## [EXERCISE]
In the data below, which lines hold "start"? Copy every one.

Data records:
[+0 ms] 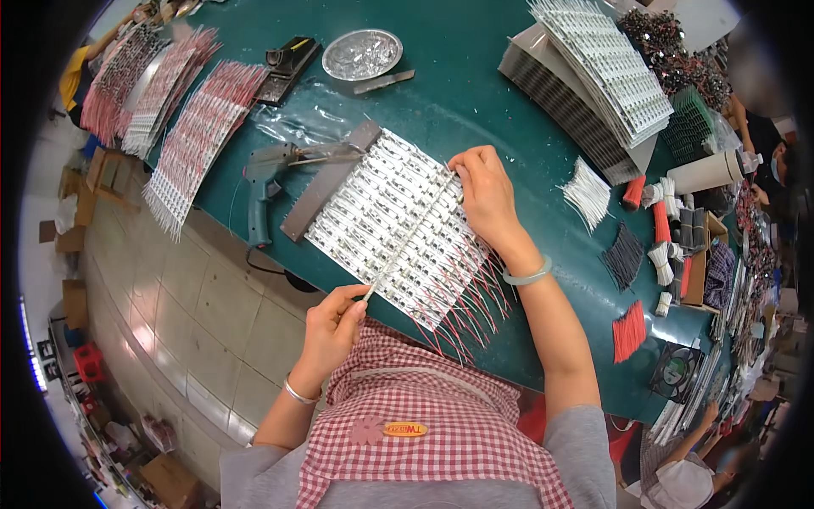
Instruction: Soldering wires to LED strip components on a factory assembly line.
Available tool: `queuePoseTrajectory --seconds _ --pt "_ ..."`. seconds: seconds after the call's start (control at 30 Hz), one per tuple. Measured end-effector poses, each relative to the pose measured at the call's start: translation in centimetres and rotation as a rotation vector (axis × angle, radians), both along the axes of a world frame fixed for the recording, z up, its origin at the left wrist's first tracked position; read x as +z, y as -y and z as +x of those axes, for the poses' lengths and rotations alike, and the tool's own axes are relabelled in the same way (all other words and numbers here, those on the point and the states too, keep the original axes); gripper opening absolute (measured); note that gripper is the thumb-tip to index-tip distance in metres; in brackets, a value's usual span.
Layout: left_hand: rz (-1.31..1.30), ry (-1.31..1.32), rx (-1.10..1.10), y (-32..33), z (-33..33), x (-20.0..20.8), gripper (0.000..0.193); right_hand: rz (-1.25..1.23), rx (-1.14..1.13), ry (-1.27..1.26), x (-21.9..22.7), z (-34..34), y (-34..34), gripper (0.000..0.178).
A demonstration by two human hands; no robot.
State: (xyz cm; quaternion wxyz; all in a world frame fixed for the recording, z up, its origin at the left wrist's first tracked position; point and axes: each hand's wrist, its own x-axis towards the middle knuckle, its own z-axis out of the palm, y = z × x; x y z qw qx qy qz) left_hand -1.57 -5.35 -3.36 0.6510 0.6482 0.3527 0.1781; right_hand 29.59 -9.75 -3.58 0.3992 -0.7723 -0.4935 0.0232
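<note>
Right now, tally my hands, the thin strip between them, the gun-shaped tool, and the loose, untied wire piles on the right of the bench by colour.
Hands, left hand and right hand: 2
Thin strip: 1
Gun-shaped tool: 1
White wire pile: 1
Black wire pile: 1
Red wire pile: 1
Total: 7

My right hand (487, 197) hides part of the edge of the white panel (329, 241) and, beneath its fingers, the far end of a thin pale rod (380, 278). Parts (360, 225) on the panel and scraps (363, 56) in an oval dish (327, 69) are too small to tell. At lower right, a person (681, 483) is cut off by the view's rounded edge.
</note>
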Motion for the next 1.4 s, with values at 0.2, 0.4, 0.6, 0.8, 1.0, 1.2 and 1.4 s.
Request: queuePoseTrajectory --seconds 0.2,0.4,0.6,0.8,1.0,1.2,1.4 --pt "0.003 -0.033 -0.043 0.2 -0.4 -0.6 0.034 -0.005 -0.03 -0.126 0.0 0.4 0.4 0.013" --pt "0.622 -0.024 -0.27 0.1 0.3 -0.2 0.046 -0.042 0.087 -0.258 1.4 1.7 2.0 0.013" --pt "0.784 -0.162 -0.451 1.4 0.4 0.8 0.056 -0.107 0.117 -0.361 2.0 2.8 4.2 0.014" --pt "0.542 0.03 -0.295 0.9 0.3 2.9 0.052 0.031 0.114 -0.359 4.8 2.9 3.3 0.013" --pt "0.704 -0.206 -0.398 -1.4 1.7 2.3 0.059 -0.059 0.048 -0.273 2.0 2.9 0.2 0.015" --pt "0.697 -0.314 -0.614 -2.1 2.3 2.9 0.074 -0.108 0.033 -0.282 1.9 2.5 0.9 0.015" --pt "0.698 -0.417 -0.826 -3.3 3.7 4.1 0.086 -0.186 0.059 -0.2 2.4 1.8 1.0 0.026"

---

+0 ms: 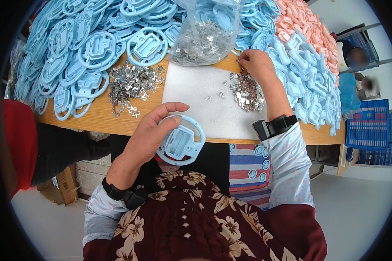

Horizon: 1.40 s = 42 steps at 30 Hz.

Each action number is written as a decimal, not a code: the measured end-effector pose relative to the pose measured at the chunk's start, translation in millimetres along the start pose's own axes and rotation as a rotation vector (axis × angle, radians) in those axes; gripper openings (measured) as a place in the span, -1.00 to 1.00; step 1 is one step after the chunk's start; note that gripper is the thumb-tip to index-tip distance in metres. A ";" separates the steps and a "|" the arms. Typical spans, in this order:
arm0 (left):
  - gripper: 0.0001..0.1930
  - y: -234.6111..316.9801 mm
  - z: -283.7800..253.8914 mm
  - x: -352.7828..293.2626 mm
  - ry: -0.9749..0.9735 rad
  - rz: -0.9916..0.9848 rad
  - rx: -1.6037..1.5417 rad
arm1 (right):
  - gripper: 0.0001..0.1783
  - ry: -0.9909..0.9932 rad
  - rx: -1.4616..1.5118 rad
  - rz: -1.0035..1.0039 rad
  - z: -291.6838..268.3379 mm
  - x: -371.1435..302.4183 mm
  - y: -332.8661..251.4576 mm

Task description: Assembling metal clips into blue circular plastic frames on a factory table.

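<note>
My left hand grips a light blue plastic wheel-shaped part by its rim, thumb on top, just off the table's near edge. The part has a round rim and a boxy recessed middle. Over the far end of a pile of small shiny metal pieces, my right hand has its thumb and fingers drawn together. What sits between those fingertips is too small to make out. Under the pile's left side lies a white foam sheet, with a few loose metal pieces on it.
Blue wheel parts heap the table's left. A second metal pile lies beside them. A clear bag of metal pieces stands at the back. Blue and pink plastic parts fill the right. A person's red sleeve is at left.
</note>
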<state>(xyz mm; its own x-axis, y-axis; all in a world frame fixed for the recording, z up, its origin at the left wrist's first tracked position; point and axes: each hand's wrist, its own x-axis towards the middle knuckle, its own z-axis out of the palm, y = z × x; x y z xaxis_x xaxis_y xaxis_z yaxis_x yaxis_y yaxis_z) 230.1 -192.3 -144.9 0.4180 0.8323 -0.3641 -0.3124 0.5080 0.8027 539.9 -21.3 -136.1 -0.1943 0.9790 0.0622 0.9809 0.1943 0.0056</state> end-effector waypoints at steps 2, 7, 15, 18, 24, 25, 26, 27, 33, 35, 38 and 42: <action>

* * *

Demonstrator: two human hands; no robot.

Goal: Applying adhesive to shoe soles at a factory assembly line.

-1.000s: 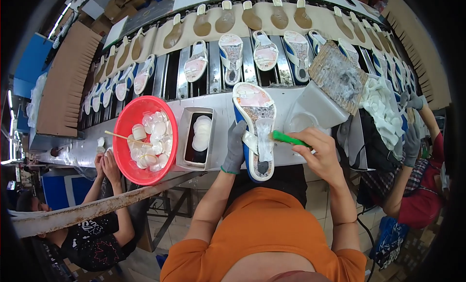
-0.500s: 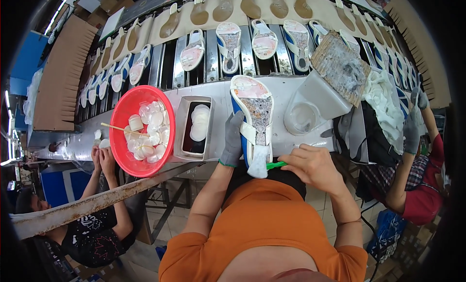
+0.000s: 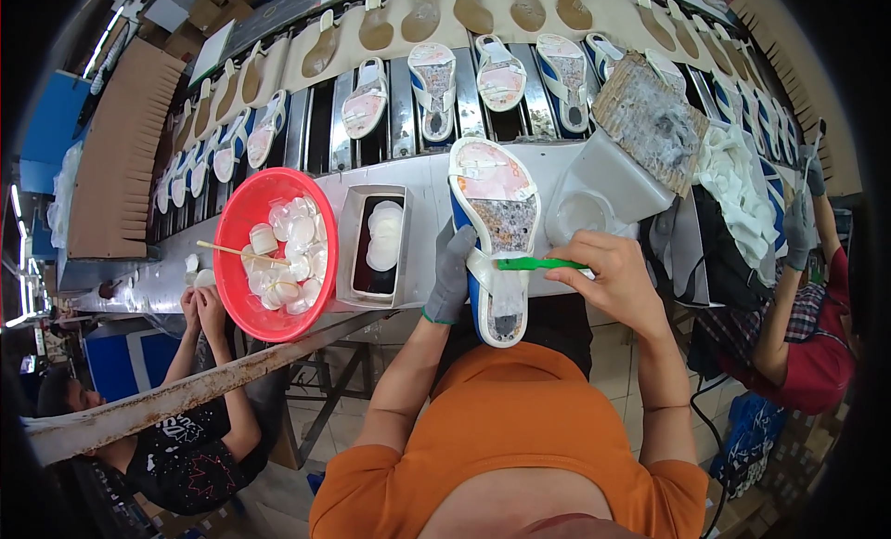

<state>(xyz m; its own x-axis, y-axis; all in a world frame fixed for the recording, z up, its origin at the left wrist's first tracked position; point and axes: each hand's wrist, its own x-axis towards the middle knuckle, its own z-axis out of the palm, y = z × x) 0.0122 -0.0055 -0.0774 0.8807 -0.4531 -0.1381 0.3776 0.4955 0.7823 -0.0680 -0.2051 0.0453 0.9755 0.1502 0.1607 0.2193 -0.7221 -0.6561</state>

## [RESPONSE AREA]
Available tool: `queuePoseTrajectory --seconds _ --pt "_ ..."`. seconds: seconds after the call's start (control at 30 Hz), one per tuple. Measured end-effector poses, each relative to the pose measured at the call's start: translation in centimetres and rotation as a rotation vector (axis × angle, radians), both along the axes of a world frame fixed for the recording, z up, its origin at the left wrist's first tracked position; read x as +z, y as -y and z as +x of those axes, for the poses' lengths and rotations alike, and the tool's own axes are relabelled in the same way (all other words and numbers here, those on the point and the states too, keep the original axes); gripper opening absolute (measured); note that gripper is the thumb-tip to index-tip distance in metres; in brackets, a value's usual span.
Each action number is written as a decimal, not a code: the measured end-effector pose relative to the pose measured at the chunk's start, translation in millimetres along the start pose's own axes and rotation as a rotation vector (axis × angle, radians) in those axes; gripper openings (measured) as a place in the span, -1.00 to 1.00; step 1 is one step after the chunk's start; note that gripper is the thumb-tip to index-tip distance in metres. A ";" separates the steps and a "|" the arms. Typical spans, in this order:

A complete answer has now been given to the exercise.